Web Simulator | ShareTechnote

Web Simulation

MLP(Multi Layer Perceptron) II

This tutorial extends MLP I from the minimum 2-2-1 architecture to 2-3-1 — 2 inputs, 3 hidden neurons, 1 output. The extra hidden neuron adds capacity that makes XOR training dramatically more reliable.

Same forward/backward pass and training loop as MLP I, but with 9 weights instead of 6. You should observe convergence in roughly 100–500 iterations, vs the thousands (or sometimes never) that the 2-2-1 case needs.

NOTE: Refer to this note for the theoretical background.

Sections

Mathematical Foundation
Why the Extra Neuron Helps
Simulation
Parameters
Buttons
Tips on Implementation
Limitations

Mathematical Foundation

Each neuron computes the standard MLP unit:

z = Σ w_i · x_i + b → a = σ(z)

For the 2-3-1 network the layer computations expand to:

h_j = σ(w_1j x₁ + w_2j x₂) for j = 1, 2, 3
y = σ(w_h1 h₁ + w_h2 h₂ + w_h3 h₃)

Total 9 trainable weights (6 in the hidden layer + 3 in the output layer). Training is backpropagation with momentum, identical in form to MLP I.

Why the Extra Neuron Helps

XOR is not linearly separable, so the hidden layer must construct a useful intermediate representation before the output neuron can draw a decision boundary. With 2 hidden neurons there's exactly one way the network can do this; with 3, the error surface has multiple equally-good basins and many fewer flat plateaus.

Architecture	Hidden weights	Total weights	Typical XOR convergence
2-2-1 (MLP I)	4	6	1000s of iterations or stall
2-3-1 (MLP II)	6	9	100–500 iterations, almost always succeeds
2-4-1 (MLP III)	8	12	Faster still; over-parameterized for XOR

Capacity vs trainability: in general, over-parameterizing slightly above the minimum needed to express the target function makes optimization far easier. Modern deep networks exploit this routinely — they're typically wildly over-parameterized relative to the function being learned.

Simulation

The interactive simulator is below.

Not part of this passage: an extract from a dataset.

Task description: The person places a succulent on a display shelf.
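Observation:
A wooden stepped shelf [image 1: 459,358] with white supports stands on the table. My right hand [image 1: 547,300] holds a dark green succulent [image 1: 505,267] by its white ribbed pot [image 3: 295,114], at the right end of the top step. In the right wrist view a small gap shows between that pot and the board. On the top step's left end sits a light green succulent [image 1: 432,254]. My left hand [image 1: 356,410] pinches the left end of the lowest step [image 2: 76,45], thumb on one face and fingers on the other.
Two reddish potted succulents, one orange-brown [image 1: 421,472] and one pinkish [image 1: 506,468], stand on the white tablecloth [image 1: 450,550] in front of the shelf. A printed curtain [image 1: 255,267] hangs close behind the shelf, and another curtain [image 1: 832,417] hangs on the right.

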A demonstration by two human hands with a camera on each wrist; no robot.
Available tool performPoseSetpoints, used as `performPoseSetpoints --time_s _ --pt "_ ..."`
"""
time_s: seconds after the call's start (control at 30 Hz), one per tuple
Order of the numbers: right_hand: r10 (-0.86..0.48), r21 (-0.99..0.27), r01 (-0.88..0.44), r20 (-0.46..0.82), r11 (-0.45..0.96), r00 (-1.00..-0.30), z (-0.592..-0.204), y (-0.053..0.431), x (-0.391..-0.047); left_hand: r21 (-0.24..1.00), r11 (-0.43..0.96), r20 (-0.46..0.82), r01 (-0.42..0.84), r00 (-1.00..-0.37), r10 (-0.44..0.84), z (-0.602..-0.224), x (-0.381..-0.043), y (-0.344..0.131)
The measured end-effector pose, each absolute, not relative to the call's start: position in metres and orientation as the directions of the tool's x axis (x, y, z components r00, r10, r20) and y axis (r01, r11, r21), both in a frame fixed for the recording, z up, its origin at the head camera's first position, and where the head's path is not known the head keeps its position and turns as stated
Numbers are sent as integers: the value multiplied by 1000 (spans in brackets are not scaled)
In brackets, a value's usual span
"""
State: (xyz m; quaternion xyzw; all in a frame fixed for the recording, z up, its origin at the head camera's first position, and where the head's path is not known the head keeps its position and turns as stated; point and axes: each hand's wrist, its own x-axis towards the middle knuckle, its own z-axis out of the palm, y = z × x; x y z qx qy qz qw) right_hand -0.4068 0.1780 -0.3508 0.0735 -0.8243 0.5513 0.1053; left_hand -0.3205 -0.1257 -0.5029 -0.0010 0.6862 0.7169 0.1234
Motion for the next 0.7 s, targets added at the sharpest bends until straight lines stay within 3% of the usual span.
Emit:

Pick a gate (XOR is the interesting one), hit Train, and watch the iteration counter. You should rarely need Randomize at this architecture.

Parameters

Parameter	Range / default	Effect
Activation function	Sigmoid / Tanh / Step	Sigmoid and Tanh are trainable. Step has zero derivative, so cannot be trained by backprop.
Gate preset	XOR / AND / OR / NAND / NOR	Target truth table. XOR is the headline case.
Network weights	9 sliders, range [−2, +2]	6 input→hidden weights + 3 hidden→output weights, manually editable.
Inputs `x₁, x₂`	0 or 1	Drives a single forward pass.
Learning rate `η`	default 0.5	Weight-update step size. Stable at 0.5 with momentum.
Momentum `μ`	0–0.99, default 0.9	Velocity carry-over. Less critical than at 2-2-1 but still useful.
Train update speed	seconds, default 0.1	Delay between training iterations — visualization speed only.

Buttons

Button	Effect
Reset	Stops training, randomizes weights and biases, clears inputs and velocity.
Randomize	Stops training, randomizes weights and inputs. Rarely needed at 2-3-1.
Train	Runs backpropagation with momentum. Stops automatically when all decisions are correct.
Test	Cycles through all 4 input combinations with the current weights and reports PASS / FAIL.

Tips on Implementation

Capacity helps more than tricks. Going from 2 to 3 hidden neurons gives a flatter, more forgiving error surface — far more impact than tuning learning rate or activation.
Momentum still earns its keep. Even at 2-3-1, μ = 0.9 converges noticeably faster than μ = 0 by pushing through any remaining flat regions.
Wide init [−2, +2] keeps neurons away from saturated regions of the sigmoid where gradients vanish.
Online updates (one example at a time) give better visual feedback than batch updates.
Convergence indicators: error below 0.1 and all 4 decisions correct. Failure is rare at 2-3-1; if it happens, hit Randomize.

Limitations

Fixed 2-3-1 architecture; see MLP I (2-2-1) and MLP III (2-4-1) for comparisons.
Truth-table problems only (4 input combinations). No continuous data, no real-world classification.
Online stochastic updates only, no mini-batch.
Plain backpropagation with momentum — no Adam, RMSprop, or other adaptive optimizers.